■ **INSTRUCTIONS FOR THE TASK**: The expected answer is every line from the material below that has the word "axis".

■ **INFORMATION SUPPLIED**:
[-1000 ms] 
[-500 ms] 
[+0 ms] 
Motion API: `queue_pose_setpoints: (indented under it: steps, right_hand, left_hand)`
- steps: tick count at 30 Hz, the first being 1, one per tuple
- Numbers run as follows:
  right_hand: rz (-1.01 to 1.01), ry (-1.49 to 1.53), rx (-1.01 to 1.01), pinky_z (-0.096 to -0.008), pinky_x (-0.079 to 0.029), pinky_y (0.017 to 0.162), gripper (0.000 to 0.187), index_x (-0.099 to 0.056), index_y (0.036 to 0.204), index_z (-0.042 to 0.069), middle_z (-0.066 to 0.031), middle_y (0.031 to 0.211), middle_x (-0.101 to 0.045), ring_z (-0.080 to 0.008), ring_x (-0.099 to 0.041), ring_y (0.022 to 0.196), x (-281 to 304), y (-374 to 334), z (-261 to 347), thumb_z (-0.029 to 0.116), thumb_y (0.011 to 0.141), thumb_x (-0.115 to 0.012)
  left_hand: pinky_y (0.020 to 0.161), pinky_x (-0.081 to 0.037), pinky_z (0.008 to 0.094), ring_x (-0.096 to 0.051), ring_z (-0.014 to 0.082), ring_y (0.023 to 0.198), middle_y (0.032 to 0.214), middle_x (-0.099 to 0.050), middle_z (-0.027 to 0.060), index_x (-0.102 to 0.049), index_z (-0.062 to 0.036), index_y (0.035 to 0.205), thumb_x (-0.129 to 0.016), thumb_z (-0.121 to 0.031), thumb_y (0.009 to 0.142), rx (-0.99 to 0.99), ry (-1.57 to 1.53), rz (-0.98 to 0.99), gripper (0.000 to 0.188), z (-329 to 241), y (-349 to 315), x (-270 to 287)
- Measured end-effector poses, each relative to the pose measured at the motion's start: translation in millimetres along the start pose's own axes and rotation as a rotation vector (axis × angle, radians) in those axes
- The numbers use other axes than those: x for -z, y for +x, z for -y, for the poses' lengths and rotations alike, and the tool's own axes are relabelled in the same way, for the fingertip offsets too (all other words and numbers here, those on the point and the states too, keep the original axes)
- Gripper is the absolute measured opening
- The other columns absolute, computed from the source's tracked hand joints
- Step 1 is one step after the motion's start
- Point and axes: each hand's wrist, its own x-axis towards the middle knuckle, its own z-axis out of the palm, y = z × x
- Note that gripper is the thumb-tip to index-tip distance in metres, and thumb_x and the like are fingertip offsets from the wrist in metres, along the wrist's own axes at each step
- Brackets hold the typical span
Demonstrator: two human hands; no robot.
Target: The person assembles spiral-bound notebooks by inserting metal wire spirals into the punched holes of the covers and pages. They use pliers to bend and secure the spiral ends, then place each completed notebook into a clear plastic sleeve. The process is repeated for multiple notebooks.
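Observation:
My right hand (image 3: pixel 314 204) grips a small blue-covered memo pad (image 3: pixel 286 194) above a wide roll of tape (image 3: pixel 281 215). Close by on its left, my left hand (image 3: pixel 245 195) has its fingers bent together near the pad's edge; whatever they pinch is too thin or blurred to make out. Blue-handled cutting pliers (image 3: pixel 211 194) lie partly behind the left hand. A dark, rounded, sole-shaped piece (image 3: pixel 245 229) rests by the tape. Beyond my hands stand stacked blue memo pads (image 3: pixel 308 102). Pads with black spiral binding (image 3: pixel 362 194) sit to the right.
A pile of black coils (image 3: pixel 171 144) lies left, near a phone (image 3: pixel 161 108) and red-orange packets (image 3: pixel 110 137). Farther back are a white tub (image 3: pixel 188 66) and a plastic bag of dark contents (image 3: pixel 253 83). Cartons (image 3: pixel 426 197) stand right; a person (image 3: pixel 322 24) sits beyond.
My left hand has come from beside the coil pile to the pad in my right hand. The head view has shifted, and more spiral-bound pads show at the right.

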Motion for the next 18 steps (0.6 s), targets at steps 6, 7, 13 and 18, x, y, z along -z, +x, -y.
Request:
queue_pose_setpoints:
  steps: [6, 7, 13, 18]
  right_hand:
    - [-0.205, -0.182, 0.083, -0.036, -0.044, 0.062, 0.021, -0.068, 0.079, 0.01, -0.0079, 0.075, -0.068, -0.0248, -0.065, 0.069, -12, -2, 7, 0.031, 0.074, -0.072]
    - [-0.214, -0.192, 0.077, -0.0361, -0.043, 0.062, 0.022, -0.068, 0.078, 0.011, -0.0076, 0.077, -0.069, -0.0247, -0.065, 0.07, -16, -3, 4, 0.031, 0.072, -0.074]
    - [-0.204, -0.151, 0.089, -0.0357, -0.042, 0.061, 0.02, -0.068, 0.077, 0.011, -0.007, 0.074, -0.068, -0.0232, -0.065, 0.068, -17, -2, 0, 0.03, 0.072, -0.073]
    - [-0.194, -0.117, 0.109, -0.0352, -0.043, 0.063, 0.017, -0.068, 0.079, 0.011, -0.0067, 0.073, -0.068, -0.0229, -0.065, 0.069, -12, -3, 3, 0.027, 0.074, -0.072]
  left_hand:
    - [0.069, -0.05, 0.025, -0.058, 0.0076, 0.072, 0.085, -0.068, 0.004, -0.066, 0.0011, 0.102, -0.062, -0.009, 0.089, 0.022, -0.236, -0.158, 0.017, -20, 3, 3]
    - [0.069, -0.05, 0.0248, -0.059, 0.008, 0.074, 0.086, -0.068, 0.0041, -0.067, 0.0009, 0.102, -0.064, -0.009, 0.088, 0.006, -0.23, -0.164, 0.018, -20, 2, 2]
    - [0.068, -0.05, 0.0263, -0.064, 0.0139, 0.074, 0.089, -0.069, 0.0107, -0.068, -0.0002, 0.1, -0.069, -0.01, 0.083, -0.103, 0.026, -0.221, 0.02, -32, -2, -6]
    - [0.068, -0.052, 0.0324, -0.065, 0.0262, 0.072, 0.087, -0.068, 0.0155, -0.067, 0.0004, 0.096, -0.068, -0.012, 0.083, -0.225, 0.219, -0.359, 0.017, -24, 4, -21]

■ **EXERCISE SOLUTION**:
- Measured end-effector poses, each relative to the pose measured at the motion's start: translation in millimetres along the start pose's own axes and rotation as a rotation vector (axis × angle, radians) in those axes
- Point and axes: each hand's wrist, its own x-axis towards the middle knuckle, its own z-axis out of the palm, y = z × x

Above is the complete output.